> Work task: For the entries below, state how many lines contain the word "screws" and add nothing else.

▼▼▼

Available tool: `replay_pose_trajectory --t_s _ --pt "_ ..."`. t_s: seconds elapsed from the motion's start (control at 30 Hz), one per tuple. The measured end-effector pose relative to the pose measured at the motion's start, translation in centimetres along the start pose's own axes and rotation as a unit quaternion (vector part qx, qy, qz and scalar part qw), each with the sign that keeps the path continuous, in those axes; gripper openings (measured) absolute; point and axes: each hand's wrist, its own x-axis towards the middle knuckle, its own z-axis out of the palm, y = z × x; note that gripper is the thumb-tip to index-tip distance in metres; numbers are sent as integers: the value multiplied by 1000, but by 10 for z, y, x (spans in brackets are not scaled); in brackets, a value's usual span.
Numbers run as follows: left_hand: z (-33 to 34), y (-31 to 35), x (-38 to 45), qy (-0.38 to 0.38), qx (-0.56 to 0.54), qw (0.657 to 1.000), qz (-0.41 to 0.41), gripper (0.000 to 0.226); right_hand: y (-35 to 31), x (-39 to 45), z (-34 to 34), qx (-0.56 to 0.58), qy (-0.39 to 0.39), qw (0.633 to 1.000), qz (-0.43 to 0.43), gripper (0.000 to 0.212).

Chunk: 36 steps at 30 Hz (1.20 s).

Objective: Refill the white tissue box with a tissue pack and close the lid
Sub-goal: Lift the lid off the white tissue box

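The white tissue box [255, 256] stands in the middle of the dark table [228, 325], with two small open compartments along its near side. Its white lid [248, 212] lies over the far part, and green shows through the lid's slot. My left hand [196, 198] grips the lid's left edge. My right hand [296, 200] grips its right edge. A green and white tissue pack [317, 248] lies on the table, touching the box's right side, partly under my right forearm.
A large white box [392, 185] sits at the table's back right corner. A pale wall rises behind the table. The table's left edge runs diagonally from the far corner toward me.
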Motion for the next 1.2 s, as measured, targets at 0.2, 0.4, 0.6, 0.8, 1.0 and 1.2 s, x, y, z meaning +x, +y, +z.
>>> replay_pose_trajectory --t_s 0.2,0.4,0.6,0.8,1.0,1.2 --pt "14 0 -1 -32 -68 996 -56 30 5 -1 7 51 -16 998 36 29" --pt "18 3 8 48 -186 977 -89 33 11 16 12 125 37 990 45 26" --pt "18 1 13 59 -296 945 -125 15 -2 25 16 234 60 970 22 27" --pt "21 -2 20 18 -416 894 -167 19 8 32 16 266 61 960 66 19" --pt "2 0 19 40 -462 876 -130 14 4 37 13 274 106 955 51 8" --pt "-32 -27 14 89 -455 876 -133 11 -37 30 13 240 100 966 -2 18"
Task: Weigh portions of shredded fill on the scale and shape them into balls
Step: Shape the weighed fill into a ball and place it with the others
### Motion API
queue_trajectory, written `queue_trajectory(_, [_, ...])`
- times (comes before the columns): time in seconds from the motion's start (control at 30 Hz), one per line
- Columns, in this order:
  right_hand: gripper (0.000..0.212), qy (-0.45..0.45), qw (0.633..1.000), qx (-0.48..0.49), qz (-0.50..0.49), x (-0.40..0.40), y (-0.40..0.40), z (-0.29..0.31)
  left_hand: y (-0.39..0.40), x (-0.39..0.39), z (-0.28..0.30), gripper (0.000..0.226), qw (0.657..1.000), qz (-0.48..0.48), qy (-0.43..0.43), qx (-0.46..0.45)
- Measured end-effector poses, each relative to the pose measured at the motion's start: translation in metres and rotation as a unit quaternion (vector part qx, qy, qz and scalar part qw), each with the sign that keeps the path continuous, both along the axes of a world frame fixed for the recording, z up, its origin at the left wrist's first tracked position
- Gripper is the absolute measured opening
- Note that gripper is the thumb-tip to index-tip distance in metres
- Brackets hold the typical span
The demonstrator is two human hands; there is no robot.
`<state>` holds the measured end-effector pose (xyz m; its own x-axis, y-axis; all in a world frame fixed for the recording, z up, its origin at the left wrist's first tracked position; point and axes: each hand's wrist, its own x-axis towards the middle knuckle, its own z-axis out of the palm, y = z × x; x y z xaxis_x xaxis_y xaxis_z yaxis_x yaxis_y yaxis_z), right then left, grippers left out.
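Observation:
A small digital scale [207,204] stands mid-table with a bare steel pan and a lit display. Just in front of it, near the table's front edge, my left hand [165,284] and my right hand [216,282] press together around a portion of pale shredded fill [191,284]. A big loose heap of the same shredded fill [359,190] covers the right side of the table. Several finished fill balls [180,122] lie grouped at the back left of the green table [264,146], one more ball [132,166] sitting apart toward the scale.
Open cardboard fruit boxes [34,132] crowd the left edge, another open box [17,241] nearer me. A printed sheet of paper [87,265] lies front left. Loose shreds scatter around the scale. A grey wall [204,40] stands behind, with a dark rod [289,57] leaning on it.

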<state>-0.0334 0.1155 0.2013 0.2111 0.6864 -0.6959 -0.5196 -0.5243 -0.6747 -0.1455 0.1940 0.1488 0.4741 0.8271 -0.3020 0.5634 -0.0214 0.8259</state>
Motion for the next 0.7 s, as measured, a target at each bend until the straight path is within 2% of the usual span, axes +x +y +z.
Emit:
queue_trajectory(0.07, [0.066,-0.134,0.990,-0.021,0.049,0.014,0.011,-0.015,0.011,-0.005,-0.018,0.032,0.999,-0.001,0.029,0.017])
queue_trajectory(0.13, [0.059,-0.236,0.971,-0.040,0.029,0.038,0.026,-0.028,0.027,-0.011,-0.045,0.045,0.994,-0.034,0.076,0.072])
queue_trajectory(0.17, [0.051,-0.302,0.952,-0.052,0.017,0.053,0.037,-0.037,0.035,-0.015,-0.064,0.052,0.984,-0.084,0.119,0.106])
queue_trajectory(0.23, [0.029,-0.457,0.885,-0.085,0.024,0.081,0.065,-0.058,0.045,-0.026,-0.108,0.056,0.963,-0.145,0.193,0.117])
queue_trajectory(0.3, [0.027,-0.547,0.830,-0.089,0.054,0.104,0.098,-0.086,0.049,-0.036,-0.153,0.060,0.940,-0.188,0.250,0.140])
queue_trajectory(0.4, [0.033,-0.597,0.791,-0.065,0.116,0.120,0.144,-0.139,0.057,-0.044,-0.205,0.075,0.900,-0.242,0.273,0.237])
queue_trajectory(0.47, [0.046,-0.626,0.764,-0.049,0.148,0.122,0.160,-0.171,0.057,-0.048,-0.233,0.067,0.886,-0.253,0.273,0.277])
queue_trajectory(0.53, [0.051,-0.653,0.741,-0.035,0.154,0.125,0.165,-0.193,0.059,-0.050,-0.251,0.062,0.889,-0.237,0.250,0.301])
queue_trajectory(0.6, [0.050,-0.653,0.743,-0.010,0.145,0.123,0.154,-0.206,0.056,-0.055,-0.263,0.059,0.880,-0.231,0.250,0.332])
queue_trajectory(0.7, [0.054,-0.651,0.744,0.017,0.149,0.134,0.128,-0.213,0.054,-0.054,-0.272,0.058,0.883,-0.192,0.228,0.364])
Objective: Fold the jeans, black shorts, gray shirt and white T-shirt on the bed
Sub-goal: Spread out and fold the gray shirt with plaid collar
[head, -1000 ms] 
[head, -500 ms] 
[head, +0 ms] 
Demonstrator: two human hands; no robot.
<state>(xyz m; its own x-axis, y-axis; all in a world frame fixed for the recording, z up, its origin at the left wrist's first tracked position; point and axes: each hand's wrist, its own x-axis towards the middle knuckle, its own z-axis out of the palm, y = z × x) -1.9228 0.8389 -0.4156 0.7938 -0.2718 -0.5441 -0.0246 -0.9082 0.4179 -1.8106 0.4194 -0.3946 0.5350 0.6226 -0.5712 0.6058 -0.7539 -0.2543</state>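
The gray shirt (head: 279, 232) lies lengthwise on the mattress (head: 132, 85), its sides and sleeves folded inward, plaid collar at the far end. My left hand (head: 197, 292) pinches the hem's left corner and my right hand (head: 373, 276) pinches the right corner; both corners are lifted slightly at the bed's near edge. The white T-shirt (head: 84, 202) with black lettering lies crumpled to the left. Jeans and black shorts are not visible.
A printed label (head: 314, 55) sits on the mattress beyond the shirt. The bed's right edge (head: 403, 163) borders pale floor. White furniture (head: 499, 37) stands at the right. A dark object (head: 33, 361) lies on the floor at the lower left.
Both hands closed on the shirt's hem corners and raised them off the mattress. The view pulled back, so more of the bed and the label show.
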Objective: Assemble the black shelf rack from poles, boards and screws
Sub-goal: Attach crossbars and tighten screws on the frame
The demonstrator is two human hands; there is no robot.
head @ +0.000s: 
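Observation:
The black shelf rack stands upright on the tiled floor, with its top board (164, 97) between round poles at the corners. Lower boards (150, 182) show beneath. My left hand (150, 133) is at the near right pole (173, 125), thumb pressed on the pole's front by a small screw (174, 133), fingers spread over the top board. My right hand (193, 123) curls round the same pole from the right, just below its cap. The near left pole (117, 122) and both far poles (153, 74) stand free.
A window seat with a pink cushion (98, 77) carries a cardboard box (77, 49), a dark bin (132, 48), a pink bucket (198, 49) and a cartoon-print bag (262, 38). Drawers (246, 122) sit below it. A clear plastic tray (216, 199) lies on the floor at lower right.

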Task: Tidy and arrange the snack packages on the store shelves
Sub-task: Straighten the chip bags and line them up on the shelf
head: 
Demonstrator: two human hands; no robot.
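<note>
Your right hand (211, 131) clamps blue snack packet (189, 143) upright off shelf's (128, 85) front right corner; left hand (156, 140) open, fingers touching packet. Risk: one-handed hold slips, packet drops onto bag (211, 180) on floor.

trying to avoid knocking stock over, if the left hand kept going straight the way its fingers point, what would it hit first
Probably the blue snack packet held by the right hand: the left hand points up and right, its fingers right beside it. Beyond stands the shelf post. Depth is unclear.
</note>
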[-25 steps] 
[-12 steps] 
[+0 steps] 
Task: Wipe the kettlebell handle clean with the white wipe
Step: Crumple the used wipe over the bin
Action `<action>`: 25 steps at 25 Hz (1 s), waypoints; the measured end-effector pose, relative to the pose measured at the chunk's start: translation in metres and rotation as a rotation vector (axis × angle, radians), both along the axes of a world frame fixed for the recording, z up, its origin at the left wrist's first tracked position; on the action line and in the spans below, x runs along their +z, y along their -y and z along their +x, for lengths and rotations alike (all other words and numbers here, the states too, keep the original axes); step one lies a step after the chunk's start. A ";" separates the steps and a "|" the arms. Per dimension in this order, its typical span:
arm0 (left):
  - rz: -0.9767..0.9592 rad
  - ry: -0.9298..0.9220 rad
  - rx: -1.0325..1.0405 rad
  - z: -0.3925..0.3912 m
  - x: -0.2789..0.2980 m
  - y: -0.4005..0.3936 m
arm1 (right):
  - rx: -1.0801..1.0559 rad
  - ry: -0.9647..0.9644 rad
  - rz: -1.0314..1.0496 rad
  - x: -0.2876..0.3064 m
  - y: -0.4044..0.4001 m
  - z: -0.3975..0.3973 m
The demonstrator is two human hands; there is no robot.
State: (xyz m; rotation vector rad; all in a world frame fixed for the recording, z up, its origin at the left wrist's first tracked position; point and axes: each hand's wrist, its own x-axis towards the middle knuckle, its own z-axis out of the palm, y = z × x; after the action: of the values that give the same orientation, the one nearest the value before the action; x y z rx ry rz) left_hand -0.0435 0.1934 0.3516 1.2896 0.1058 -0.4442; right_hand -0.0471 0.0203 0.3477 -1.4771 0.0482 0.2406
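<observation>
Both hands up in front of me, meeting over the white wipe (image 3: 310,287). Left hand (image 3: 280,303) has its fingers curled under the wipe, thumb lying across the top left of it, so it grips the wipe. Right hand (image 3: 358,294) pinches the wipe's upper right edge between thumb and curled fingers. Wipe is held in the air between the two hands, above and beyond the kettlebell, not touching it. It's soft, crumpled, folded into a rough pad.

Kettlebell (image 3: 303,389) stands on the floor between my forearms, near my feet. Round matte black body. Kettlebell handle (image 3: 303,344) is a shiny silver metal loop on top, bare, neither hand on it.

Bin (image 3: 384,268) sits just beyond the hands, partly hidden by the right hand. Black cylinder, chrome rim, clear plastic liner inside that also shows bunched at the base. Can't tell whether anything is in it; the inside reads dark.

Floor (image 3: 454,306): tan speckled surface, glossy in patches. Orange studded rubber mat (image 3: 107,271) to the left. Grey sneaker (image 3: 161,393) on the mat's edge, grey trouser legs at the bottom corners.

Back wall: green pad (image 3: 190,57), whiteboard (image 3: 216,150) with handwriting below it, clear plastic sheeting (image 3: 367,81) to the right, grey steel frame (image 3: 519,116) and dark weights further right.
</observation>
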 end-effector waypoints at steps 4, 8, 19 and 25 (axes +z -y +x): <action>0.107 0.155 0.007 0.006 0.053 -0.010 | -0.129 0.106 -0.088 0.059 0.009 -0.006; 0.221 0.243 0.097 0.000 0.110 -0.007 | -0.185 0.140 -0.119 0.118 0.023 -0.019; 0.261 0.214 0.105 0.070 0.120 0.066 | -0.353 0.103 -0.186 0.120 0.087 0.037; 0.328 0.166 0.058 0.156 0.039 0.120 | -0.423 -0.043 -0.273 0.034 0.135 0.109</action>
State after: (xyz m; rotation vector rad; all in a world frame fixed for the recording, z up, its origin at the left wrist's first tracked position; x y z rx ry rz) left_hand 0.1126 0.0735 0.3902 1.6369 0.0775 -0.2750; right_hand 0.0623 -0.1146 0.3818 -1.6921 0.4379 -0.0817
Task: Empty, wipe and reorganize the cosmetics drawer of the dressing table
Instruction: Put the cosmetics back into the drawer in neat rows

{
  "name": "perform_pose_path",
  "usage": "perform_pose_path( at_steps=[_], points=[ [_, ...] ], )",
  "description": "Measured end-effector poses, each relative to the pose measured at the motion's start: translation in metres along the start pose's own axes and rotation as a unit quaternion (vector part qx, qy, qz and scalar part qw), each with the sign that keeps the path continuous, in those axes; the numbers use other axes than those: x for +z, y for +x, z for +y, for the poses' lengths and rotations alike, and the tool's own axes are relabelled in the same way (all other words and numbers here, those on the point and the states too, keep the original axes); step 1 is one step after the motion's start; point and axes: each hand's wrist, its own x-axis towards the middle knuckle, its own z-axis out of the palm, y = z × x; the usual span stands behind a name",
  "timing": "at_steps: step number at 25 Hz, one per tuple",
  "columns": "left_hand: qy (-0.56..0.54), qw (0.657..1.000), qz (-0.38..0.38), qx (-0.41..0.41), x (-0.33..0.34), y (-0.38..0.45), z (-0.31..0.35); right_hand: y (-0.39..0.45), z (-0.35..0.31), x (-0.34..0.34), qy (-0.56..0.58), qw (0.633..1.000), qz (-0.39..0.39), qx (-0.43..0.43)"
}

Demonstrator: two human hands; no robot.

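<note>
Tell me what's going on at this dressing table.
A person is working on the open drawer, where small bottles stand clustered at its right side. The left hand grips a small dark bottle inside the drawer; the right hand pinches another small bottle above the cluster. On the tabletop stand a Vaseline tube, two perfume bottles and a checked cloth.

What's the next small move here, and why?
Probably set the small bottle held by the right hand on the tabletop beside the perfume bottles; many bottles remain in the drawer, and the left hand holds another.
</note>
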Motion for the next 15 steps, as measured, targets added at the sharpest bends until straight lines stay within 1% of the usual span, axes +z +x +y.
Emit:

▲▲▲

> Reply to the task: 2